Not really a modification, but we installed SPM (Scalable Performance Monitoring) from Sematext, which allowed us to closely monitor elastic search and learn important metrics, such as the number of queries fired -> sematext.com/spm/index.html
Our usage numbers are relatively small. We have about 100 documents/second arriving which have to be indexed, with peaks of 400 documents/second. As for searches, we have about 1500 searches per minute (15000 before changing the number of shards). Before those modifications, we were hitting those performance issues, but not anymore.
TTL to time-series based indexes
You should consider using time-series-based indexes rather than the TTL feature. Given that you only care about the most recent 30 minute window of documents, create a new index for every 30 minutes using a date/time based naming convention: ie. docs-201309120000, docs-201309120030, docs-201309120100, docs-201309120130, etc. (Note the 30 minute increments in the naming convention.)
Using Elasticsearch's index aliasing feature (http://www.elasticsearch.org/guide/reference/api/admin-indices-aliases/), you can alias docs to the most recently created index so that when you are bulk indexing, you always use the alias docs, but they'll get written to docs-201309120130, for example.

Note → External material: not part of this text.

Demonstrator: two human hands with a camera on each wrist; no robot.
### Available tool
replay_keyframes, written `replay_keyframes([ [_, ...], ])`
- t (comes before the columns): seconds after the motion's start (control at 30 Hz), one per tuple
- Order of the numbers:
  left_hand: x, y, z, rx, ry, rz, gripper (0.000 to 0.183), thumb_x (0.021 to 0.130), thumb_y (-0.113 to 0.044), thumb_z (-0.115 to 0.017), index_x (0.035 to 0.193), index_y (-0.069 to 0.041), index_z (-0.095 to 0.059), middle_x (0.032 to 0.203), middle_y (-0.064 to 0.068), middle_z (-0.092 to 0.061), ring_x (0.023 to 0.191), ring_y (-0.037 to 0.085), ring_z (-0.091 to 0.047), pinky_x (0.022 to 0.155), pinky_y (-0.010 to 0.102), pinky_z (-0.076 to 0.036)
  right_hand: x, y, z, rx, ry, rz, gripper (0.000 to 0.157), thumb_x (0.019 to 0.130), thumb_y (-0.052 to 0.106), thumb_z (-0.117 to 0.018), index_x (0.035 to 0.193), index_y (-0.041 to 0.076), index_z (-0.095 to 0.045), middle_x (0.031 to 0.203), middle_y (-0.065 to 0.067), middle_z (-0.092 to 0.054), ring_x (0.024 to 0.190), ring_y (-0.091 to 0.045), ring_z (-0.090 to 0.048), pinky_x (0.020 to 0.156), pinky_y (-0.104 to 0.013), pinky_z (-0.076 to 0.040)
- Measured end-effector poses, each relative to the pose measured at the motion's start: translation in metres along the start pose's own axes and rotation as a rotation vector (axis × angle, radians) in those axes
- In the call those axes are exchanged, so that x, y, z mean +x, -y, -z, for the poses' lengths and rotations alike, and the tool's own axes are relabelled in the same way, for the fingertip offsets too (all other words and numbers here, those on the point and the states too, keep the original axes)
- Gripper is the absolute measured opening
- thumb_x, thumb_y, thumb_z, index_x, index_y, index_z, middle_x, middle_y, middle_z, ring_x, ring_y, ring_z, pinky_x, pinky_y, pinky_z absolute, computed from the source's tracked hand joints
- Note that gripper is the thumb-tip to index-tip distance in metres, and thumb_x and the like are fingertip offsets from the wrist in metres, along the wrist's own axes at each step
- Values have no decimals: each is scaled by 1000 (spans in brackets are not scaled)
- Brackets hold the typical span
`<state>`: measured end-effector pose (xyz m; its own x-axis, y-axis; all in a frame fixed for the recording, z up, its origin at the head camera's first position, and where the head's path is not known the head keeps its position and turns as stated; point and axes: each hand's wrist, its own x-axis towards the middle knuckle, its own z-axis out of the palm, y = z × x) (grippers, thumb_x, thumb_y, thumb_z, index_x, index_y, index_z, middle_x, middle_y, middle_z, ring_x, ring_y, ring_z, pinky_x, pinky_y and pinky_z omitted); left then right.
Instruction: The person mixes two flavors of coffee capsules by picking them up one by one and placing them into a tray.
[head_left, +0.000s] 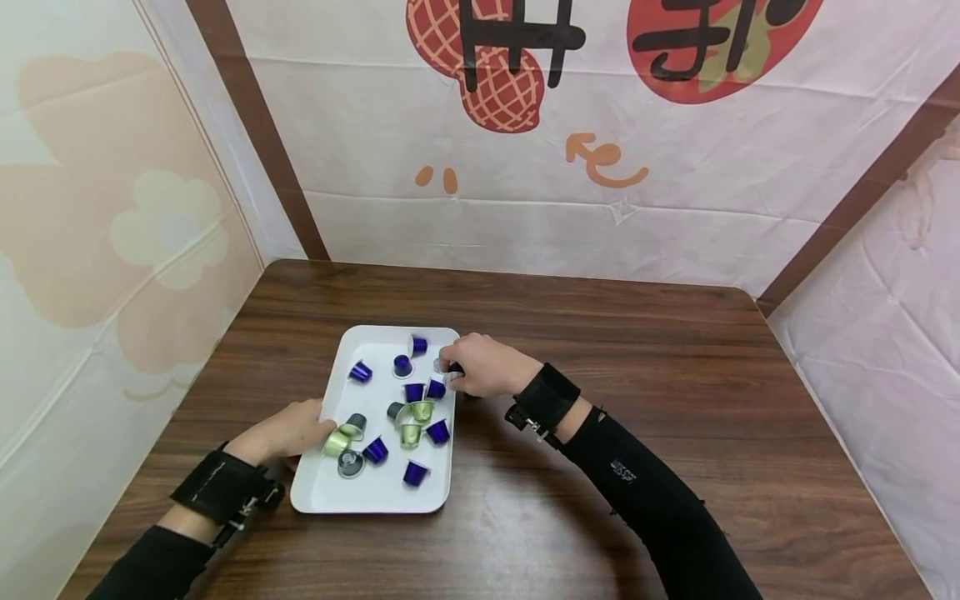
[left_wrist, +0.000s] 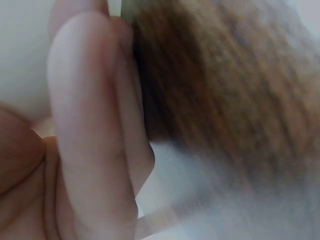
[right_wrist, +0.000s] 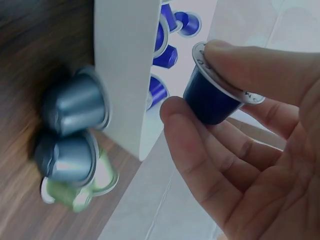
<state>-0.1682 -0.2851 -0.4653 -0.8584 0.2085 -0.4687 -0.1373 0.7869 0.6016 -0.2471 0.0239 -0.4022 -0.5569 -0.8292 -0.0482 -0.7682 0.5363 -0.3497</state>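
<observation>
A white tray point(head_left: 375, 497) carries several blue, green and grey coffee capsules. My left hand point(head_left: 288, 429) grips the tray's left edge, thumb over the rim beside a green capsule point(head_left: 337, 442). The left wrist view shows its fingers point(left_wrist: 90, 110) up close, blurred. At the tray's right edge, my right hand point(head_left: 491, 367) pinches a dark blue coffee capsule point(right_wrist: 212, 97) between thumb and fingers, its silver lid under the thumb. Inside the tray nearby lie blue capsules point(head_left: 436, 389). In the right wrist view, grey capsules point(right_wrist: 75, 105) and green capsules point(right_wrist: 70, 192) lie on the wood outside the tray wall.
The brown wooden table point(head_left: 637, 417) extends well to the right of the tray. A printed cloth point(head_left: 525, 225) hangs behind its back edge, with more cloth along the left and right sides.
</observation>
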Motion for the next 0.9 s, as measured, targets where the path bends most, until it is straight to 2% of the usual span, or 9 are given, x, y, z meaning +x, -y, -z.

When querying, you would filter on a datetime field to ensure only the most recent 30 mins of documents are returned, and you'd need to query against the 2 most recently created indexes to ensure you get your full 30 minutes of documents - you could create another alias here to point to the two indexes, or just query against the two index names directly.
With this model, you don't have the overhead of TTL usage, and you can just delete the old, unused indexes from over an hour in the past.
There are other ways to improve bulk indexing and querying speed as well, but I think removal of TTL is going to be the biggest win - plus, your indexes only have a limited amount of data to filter/query against, which should provide a nice speed boost.
Elasticsearch settings (eg. memory, etc.)
Here are some setting that I commonly adjust for servers running ES - http://pastebin.com/mNUGQCLY, note that it's only for a 1GB VPS, so you'll need to adjust.
Node roles
Looking into master vs data vs 'client' ES node types might help you as well - http://www.elasticsearch.org/guide/reference/modules/node/
Indexing settings
When doing bulk inserts, consider modifying the values of both index.refresh_interval index.merge.policy.merge_factor - I see that you've modified refresh_interval to 5s, but consider setting it to -1 before the bulk indexing operation, and then back to your desired interval. Or, consider just doing a manual _refresh API hit after your bulk operation is done, particularly if you're only doing bulk inserts every minute - it's a controlled environment in that case.
With index.merge.policy.merge_factor, setting it to a higher value reduces the amount of segment merging ES does in the background, then back to its default after the bulk operation restores normal behaviour. A setting of 30 is commonly recommended for bulk inserts and the default value is 10.
Some other ways to improve Elasticsearch performance:
increase index refresh interval. Going from 1 second to 10 or 30 seconds can make a big difference in performance.
throttle merging if it's being overly aggressive. You can also reduce the number of concurrent merges by lowering index.merge.policy.max_merge_at_once and index.merge.policy.max_merge_at_once_explicit. Lowering the index.merge.scheduler.max_thread_count can help as well
It's good to see you are using SPM. Its URL in your EDIT was not hyperlink - it's at http://sematext.com/spm . "Indexing" graphs will show how changing of the merge-related settings affects performance.
I would fire up an additional ES instance and have it form a cluster with your current node. Then I would split the work between the two machines, use one for indexing and the other for querying. See how that works out for you. You might need to scale out even more for your specific usage patterns.